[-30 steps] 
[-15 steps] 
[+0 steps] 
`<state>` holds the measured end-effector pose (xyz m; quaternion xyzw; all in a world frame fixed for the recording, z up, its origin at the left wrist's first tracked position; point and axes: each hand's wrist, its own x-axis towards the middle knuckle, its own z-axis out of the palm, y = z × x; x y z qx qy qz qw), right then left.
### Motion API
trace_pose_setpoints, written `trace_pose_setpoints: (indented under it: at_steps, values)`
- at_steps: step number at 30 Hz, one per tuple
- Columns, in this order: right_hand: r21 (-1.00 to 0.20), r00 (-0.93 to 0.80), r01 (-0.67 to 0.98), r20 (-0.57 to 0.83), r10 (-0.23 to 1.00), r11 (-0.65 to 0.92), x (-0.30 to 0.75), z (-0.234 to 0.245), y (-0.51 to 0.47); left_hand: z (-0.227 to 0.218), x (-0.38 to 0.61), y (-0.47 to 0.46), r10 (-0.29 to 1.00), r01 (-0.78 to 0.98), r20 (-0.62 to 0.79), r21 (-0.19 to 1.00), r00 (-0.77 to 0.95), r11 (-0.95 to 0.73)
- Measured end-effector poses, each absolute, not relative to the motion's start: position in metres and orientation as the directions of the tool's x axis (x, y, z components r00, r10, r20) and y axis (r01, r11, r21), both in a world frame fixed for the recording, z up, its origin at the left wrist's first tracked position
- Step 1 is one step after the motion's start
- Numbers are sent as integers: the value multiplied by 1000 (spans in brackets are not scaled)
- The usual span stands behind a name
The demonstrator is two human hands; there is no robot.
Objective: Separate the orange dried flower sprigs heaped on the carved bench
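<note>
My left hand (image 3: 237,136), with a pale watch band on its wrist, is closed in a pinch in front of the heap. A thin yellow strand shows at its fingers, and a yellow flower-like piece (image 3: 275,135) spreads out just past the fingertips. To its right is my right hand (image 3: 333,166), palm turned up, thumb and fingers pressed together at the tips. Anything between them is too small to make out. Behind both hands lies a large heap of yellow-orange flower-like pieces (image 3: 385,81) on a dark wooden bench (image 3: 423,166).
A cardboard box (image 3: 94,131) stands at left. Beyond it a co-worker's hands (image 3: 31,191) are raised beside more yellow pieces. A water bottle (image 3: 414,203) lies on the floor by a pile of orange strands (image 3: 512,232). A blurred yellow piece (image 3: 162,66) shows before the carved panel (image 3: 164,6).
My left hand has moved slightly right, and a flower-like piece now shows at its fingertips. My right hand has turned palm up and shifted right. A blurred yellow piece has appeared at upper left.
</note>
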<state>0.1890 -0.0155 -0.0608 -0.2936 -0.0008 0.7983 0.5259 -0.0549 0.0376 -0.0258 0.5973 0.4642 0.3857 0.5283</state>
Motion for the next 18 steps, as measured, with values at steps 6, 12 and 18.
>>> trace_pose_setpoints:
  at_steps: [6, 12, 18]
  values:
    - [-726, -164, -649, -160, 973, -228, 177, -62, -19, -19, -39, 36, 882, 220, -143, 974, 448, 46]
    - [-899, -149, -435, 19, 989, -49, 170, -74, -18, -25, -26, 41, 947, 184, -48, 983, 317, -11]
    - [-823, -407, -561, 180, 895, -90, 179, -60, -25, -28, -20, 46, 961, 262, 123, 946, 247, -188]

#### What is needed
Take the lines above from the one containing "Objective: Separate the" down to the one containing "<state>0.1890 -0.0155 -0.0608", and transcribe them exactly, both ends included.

#### Response area
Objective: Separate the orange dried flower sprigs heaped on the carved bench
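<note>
My left hand (image 3: 237,136), with a pale watch band on its wrist, is closed in a pinch in front of the heap. A thin yellow strand shows at its fingers, and a yellow flower-like piece (image 3: 275,135) spreads out just past the fingertips. To its right is my right hand (image 3: 333,166), palm turned up, thumb and fingers pressed together at the tips. Anything between them is too small to make out. Behind both hands lies a large heap of yellow-orange flower-like pieces (image 3: 385,81) on a dark wooden bench (image 3: 423,166).
A cardboard box (image 3: 94,131) stands at left. Beyond it a co-worker's hands (image 3: 31,191) are raised beside more yellow pieces. A water bottle (image 3: 414,203) lies on the floor by a pile of orange strands (image 3: 512,232). A blurred yellow piece (image 3: 162,66) shows before the carved panel (image 3: 164,6).
My left hand has moved slightly right, and a flower-like piece now shows at its fingertips. My right hand has turned palm up and shifted right. A blurred yellow piece has appeared at upper left.
</note>
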<state>0.1890 -0.0155 -0.0608 -0.2936 -0.0008 0.7983 0.5259 -0.0549 0.0376 -0.0258 0.5973 0.4642 0.3857 0.5283</state>

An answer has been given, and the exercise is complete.